„Warum sollen Geistigbehinderte Judo machen?“
(Auszüge aus einem Schreiben von Lee Teodora Gusic, der Schwester eines G-Judoka)
Was für eine Frage mir da mein Bekannter bloß stellt…leicht verblüfft schaue ich ihn an, denn mir erscheint die Frage so überflüssig, wie ein Handtuch in der vollen Badewanne…
„Das sieht man doch, wenn man es sich anschaut“, antworte ich leicht tautologisch….denn meines Erachtens erschließt sich die Antwort tatsächlich durch die eigene Anschauung. Aber ich bin ein sehr geduldiger Mensch und es gibt ja bekanntlich keine dummen Fragen, sondern nur zu einfache Antworten.
Nun führe ich im Folgenden logische Denkansätze und Hypothesen auf, die gerne jede/r selbst verifizieren kann durch Nachdenken, Erinnern und Beobachten. Ich liefere nur Beispiele dazu, keine Beweise und stelle keinen Wahrheitsanspruch, aber einen Plausibilitätsanspruch.
Logischer Ansatz Nr.1A: Was gut ist für Menschen ohne geistige Behinderung, ist auch gut für Menschen mit geistiger Behinderung. Beispielsweise Bewegung, gesunde Nahrung, Haustiere (wenn sie nicht allergisch sind), Zahnreinigung usw.
Logischer Ansatz Nr.1B: Was schlecht ist für Menschen ohne geistige Behinderung, ist auch schlecht für Menschen mit geistiger Behinderung. Beispielsweise Krieg, Drogen, 300km/h auf der Autobahn zu rasen, Domesteos trinken etc.
Logischer Ansatz Nr.2A: Beim Sport in Vereinen wird gemeinsam gelernt. Lernen ist sinnvoll.
Lebenslang.
Logischer Ansatz Nr.2B: In Sportvereinen wird eine Form von Gemeinschaft gepflegt, die an sich gut tut und gesund hält. Das ist für die Gemeinschaft gut und für die Individuen.

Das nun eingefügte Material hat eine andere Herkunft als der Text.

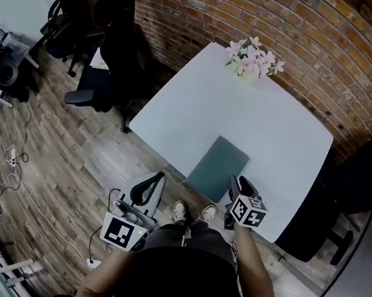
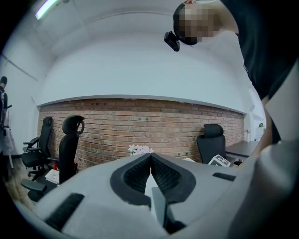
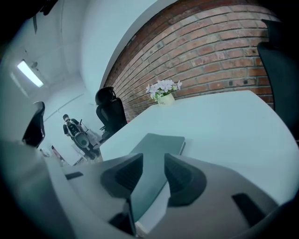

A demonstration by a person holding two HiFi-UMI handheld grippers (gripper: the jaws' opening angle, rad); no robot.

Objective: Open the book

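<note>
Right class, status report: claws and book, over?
Left claw shut, empty. Right claw open, at near edge of closed book. Book flat on table. Flowers at far end, nothing blocking.

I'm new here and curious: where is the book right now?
In the head view, the book lies closed on the white table, at its near edge, just left of the right gripper, across from the flowers.

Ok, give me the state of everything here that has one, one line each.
book: closed, lying flat on the white table.
left gripper: shut, nothing between its jaws, held beside the table.
right gripper: open, jaws apart, by the book's near corner.
flower pot: upright at the table's far corner.
</note>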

Logischer Ansatz Nr.3: Beim Judo – mehr als bei so manch anderer Sportart, die Körperkontakt vermeidet oder nur zum Zwecke von Fouls einsetzt – geht es um Kontakt zu verschiedenen Menschen in verschiedenen Gruppenformen, Einzelübungen, Zweieraufgaben, Teams und auch mal das ganze Plenum. Dies ist also einer der allerbesten Orte, um in einem organisierten Rahmen soziale Kompetenzen zu erlernen und einzuüben.
Logischer Ansatz Nr. 4: In Punkto (Selbst-)Motivation, Ausdauer, Begeisterung, Freudfähigkeit und Kampfwillen kann so mancher unbehinderte Mensch von Gehandikapten Viel lernen.
Logischer Ansatz Nr.5: Nirgends ist der Ansporn, sich selbst zur Höchstleistung zu bringen größer, als bei Menschen, die sehen, wie sich Behinderte ernst nehmen und versuchen, über sich und ihre Grenzen hinaus zu wachsen.
Logischer Ansatz Nr.6: Auch für Behinderte untereinander ist es spannend zu lernen, dass es noch Schwächere gibt; sie lernen demnach ebenso wie alle Menschen mit Frustrationen umzugehen, aber auch Bewusstsein zu schöpfen im gemeinsamen Training miteinander.
Logischer Ansatz Nr.7: Meine Stärke erkenne ich, koste sie aber nicht aus, sondern kann anderen etwas beibringen. Wie hoch ist das Selbstwertgefühl eines geistig behinderten Menschen, der einer Kinder-Judo-Gruppe als Ko-Trainer/in etwas beibringen kann?